EXERCISE DESCRIPTION: Work through the data and report how many lines include the string "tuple", giving the number alone.

[Data entries]
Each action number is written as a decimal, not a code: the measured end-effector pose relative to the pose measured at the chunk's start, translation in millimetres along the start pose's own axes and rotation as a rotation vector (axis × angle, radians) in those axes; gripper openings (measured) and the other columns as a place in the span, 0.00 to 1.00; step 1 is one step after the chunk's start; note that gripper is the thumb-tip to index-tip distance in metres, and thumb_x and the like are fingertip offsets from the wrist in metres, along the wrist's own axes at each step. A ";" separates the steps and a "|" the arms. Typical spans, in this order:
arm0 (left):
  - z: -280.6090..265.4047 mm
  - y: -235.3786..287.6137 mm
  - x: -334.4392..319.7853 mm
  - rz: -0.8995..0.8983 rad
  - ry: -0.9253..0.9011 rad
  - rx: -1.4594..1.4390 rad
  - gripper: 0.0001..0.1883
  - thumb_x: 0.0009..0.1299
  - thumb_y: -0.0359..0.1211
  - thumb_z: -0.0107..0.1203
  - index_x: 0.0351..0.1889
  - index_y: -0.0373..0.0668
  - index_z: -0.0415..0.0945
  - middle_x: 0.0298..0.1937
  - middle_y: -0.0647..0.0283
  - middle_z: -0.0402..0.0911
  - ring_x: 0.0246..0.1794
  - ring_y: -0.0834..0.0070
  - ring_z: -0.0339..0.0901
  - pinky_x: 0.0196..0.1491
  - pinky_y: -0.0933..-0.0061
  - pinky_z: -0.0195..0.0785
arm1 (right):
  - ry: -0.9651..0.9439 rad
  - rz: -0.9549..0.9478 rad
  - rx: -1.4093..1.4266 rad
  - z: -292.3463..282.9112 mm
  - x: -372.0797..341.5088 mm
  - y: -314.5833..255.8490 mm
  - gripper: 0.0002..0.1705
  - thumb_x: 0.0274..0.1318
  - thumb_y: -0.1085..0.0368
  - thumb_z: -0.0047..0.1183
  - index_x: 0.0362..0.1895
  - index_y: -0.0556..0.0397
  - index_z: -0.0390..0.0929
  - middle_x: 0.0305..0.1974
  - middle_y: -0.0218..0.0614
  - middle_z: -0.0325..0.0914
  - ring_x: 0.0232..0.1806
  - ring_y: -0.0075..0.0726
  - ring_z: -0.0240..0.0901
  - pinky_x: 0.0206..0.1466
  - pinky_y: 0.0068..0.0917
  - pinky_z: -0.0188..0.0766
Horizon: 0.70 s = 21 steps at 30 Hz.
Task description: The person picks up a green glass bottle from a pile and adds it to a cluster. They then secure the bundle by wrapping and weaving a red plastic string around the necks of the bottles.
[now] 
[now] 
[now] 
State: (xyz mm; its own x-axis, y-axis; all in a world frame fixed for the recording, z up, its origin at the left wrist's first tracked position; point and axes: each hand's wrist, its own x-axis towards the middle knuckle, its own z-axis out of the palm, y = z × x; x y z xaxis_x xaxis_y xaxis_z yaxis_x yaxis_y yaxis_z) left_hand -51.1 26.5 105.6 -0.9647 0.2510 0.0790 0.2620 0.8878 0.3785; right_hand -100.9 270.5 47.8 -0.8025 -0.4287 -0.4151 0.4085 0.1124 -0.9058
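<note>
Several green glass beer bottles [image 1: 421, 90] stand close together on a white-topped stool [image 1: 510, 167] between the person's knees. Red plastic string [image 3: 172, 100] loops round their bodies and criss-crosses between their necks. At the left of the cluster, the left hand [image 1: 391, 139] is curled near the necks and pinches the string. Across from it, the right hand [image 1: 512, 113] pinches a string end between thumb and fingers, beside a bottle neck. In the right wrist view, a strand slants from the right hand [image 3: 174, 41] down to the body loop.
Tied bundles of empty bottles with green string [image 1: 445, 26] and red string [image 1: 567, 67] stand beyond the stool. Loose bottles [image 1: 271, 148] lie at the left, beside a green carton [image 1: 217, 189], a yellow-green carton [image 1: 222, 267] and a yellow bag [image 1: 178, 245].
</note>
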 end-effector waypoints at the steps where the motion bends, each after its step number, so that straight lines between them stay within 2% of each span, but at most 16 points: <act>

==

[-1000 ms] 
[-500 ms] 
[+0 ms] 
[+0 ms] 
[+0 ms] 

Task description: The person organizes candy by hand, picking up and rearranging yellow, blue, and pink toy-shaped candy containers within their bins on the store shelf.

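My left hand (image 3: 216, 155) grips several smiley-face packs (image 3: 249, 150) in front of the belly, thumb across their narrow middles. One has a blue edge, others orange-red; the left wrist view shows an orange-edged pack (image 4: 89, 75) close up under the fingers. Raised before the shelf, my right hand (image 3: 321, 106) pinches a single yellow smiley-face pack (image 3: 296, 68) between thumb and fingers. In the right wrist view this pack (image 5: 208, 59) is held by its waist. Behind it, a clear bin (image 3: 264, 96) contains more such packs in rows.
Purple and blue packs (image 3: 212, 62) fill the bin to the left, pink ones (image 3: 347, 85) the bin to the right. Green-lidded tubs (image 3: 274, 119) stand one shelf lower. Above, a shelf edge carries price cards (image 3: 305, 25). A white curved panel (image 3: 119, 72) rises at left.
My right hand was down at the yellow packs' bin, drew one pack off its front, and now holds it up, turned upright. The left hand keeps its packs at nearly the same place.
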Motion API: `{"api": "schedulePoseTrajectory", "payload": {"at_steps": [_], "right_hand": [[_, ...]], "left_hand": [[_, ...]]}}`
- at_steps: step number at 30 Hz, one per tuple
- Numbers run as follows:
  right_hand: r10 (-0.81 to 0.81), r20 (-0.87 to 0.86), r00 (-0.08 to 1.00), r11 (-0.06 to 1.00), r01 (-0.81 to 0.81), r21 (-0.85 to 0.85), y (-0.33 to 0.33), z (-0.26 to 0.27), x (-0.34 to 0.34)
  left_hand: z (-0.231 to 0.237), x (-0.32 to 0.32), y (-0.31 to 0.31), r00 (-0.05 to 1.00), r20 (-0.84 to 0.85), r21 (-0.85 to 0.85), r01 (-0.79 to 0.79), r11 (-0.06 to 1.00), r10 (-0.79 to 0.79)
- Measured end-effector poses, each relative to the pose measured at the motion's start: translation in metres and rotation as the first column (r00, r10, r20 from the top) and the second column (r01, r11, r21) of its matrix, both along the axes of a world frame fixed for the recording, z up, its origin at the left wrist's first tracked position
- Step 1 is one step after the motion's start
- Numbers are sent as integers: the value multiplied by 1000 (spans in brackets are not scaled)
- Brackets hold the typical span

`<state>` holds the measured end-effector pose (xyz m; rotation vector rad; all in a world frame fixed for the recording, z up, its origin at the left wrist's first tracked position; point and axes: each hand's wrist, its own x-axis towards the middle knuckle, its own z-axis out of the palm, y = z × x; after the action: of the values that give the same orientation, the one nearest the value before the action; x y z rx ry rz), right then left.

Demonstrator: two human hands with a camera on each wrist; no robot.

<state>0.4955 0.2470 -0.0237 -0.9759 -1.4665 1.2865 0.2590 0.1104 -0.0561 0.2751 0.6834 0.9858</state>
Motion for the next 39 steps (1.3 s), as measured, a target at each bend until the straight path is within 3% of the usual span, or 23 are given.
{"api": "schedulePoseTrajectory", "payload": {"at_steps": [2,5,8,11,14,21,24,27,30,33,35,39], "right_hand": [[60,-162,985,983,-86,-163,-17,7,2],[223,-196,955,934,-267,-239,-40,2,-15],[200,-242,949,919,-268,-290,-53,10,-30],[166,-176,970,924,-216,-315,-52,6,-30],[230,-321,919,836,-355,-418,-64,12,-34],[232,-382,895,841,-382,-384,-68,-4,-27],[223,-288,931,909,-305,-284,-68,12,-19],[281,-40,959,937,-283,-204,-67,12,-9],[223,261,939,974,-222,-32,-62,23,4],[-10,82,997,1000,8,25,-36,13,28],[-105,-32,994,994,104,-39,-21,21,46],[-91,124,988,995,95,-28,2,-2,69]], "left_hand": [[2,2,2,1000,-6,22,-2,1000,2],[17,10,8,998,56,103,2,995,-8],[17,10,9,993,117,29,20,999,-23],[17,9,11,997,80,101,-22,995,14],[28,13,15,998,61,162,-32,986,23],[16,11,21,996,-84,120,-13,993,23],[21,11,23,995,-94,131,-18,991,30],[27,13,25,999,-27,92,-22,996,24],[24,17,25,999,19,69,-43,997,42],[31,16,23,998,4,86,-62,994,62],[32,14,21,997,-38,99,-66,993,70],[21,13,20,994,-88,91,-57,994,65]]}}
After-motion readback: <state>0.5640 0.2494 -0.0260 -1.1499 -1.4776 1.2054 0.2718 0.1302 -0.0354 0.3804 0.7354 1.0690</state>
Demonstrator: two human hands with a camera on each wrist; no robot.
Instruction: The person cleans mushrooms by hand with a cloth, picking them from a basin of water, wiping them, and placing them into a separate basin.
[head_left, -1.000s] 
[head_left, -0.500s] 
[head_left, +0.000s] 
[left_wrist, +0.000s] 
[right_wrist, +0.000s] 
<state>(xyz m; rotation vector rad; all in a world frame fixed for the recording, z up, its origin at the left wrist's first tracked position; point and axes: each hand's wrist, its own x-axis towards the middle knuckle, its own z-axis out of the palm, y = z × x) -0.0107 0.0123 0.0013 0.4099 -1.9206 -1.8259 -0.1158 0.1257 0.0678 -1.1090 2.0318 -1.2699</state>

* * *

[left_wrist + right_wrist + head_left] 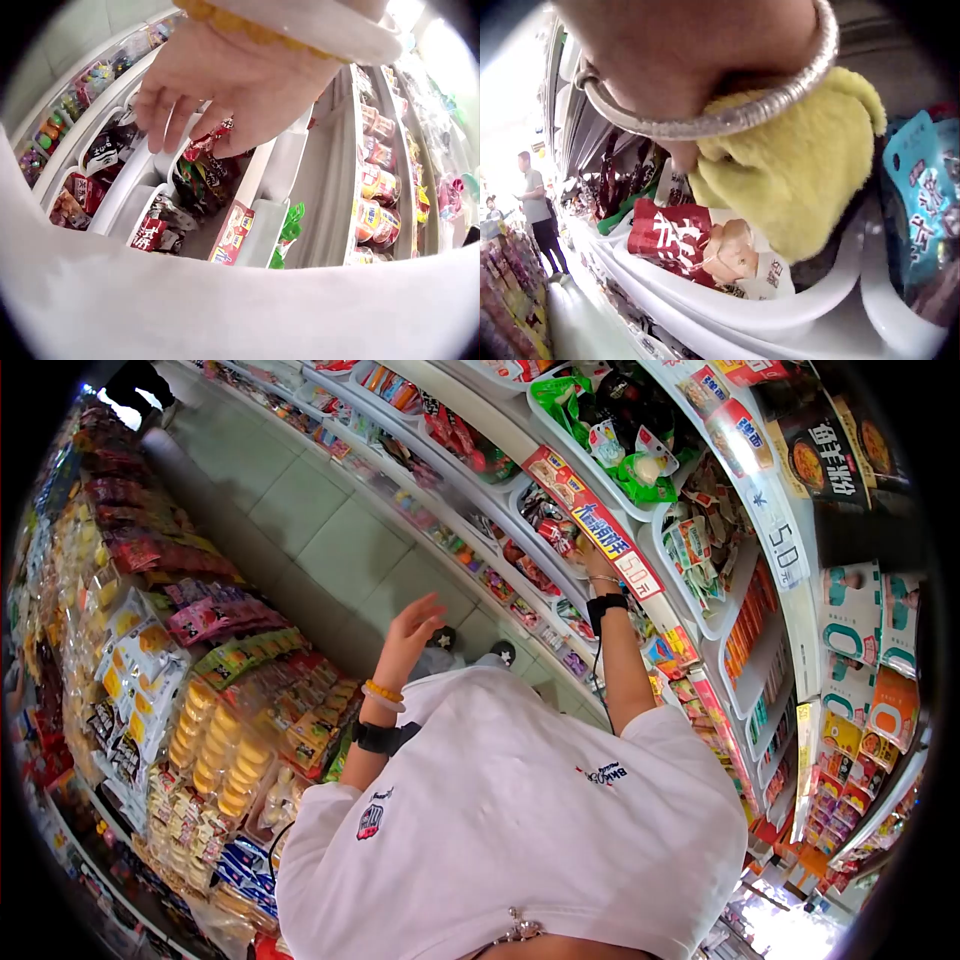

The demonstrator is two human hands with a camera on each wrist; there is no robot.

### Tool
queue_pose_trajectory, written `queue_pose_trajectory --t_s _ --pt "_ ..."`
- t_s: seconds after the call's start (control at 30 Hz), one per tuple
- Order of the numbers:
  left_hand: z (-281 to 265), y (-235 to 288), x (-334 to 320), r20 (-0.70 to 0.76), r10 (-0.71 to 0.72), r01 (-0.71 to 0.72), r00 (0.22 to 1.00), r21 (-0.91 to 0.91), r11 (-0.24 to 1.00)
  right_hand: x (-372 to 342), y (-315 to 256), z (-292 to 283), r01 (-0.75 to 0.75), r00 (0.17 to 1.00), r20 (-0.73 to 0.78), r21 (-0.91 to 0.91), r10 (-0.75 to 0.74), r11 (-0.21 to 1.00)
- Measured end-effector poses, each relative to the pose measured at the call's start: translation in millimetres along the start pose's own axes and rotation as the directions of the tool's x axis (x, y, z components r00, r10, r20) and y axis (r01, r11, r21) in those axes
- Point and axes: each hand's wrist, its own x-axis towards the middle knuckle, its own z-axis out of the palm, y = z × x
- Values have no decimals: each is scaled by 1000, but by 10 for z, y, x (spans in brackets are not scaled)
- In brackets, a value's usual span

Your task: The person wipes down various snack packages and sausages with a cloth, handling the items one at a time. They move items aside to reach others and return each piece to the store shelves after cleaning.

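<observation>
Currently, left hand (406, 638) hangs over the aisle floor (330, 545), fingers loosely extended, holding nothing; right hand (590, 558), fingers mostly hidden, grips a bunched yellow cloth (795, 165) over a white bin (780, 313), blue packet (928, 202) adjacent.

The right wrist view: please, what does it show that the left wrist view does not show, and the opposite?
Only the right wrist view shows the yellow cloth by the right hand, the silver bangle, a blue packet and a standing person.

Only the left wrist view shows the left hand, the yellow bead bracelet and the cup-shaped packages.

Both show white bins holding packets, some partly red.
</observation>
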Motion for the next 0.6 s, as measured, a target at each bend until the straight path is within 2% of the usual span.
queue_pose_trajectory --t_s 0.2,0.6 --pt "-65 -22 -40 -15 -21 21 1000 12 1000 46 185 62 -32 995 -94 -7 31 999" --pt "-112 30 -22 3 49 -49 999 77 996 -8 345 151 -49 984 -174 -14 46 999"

WRITTEN SOLUTION: 2